ISBN-13: 9781843318620
Publisher: Anthem Press
Publication date: 06/15/2010
Series: Key Issues in Modern Sociology Series
Pages: 174
Product dimensions: 6.20(w) x 9.10(h) x 0.70(d)

About the Author

Joseph Henry Vogel is professor of economics at the University of Puerto Rico-Río Piedras and has served as a technical advisor to the Ecuadorian delegation to the Conference of the Parties of the Convention on Biological Diversity.

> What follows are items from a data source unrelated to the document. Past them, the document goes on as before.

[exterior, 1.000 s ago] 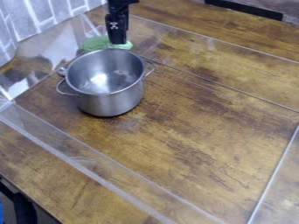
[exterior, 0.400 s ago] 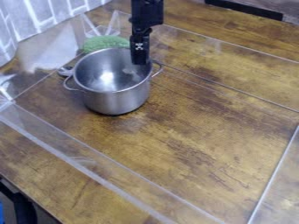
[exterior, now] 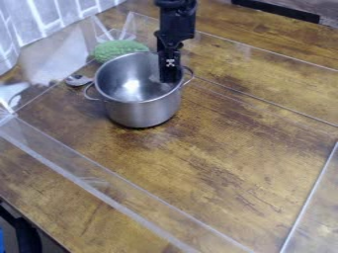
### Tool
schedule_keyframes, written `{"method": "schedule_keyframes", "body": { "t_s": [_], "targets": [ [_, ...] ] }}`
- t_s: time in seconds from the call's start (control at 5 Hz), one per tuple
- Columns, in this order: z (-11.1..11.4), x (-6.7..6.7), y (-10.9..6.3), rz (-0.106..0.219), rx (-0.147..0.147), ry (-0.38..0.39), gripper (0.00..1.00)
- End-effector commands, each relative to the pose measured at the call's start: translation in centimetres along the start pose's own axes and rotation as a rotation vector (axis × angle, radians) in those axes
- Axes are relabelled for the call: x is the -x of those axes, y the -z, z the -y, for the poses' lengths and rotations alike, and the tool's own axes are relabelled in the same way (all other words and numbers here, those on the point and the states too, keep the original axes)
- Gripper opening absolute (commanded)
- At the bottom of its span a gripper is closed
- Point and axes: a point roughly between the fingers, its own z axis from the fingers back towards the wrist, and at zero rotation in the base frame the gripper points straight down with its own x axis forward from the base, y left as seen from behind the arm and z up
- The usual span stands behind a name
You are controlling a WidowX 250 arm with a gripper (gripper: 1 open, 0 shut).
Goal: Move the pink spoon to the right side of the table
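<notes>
Fingers (exterior: 169, 71) are pointing down at the far right part of the steel pot (exterior: 140, 91), overlapping the rim in this view. Can't tell if they're spread, pressed together or pinching the wall; tips are dark and too small to read. Pink spoon: can't pick it out, so no confirmed position and no long axis to align to. No pink shows on the part of the pot's inside I can see. Could be hidden by the pot or the arm (exterior: 176, 22), my guess only. There's a small pale item (exterior: 78, 80) just beside the pot on the picture's left, across the pot from the fingers (looks greyish, wouldn't call it the spoon). Green knobbly item (exterior: 119, 47) sits behind the pot, left of the fingers in the picture. The relation that matters: fingers are at the pot's right side, so if the spoon is on the left, the pot body is between them and the move needs to go up and over, not sideways. Sweeping low would likely shove the pot. Only one arm, so no choice of side. Goal is the right side of the bench (exterior: 238, 128); I'd judge the spoon transfer unfinished, low confidence until the spoon is located.
</notes>
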Motion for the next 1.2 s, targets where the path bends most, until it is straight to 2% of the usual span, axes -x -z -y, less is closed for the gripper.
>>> {"method": "schedule_keyframes", "body": {
  "t_s": [0.0, 0.2, 0.6, 0.8, 1.0],
  "targets": [
    [0.0, -1.3, -2.1, 0.027, -0.051, -0.034, 0.00],
    [-0.1, -1.1, -2.0, 0.025, -0.047, -0.069, 0.00],
    [-0.2, -0.4, 0.3, 0.016, -0.035, -0.020, 0.00],
    [-0.3, -0.3, 0.4, 0.016, -0.030, -0.093, 0.00],
    [0.2, -0.1, -0.6, 0.020, -0.023, -0.177, 0.00]
  ]
}}
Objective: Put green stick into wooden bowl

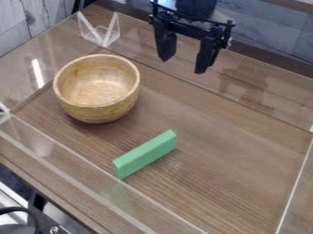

Contributors: María José MORENO VIQUEIRA, Manuel RUIZ, Tomme YOUNG, Stephen B. BRUSH, Charles R. MCMANIS, Valentina DELICH, Camilo GOMIDES, Carlos A. MUÑIZ-OSORIO

Read an Excerpt

The Museum of Bioprospecting, Intellectual Property, and the Public Domain

A Place, A Process, A Philosophy


By Joseph Henry Vogel, Carlos A. Muñiz-Osorio

Wimbledon Publishing Company

Copyright © 2010 Joseph Henry Vogel
All rights reserved.
ISBN: 978-1-84331-862-0



CHAPTER 1

LOOKING THE GORGON IN THE FACE

The Ubiquity of Propaganda and the Business of Debate

Joseph Henry Vogel Department of Economics University of Puerto Rico-Río Piedras


Albert Einstein believed imagination was more important than knowledge. Unfortunately, most museums do not nurture imagination despite mission statements to the contrary. They obsess with the transmission of knowledge which is the very lowest level of learning in Bloom's pyramid (Fig. I.1). This broadside is not to say that museums lack imagination; it is simply to say that even the best ones stop short of becoming part of the imaginative process. Once a visitor leaves the typical exhibition, there is no trace of his or her ever having entered it, guest books notwithstanding. Fortunately, the new information technologies can change all that. Data sets can be generated on the interaction of people with the exhibits and, more importantly, with one another.

The Introduction was inspired in part by an unsatisfying experience at the museum El Morro in Old San Juan, Puerto Rico. Let us now look at a satisfying experience which, nonetheless, also inspires us as to what we should not do. On 3 April 2007, Carlos Muñiz-Osorio, the research assistant for this anthology, and I went to Bunjilaka, The Aboriginal Centre at the Melbourne Museum in Australia. Then showing was the exhibition "Two Laws: Indigenous Knowledge, Law and Property." It begins in a sitting area below a triptych of three large plasma TVs. On the screens was an imaginary dialogue set at the turn of the twentieth century, between Sir Baldwin Spencer and Irrpmwe, aka "King Charley." Spencer was the director of the National Museum of Victoria and traveled to Alice Springs for what we would now term "access to genetic resources and associated knowledge." Irrpmwe was the leader of the Arrernte people from whom Spencer did not seek any sort of "prior informed consent." The actors playing the roles of Spencer and Irrpmwe were well cast and in period costumes. With great verisimilitude, the two men dispute inter alia" fair and equitable benefit sharing." Judging by the facial expressions of the audience that day, the display was a smashing success.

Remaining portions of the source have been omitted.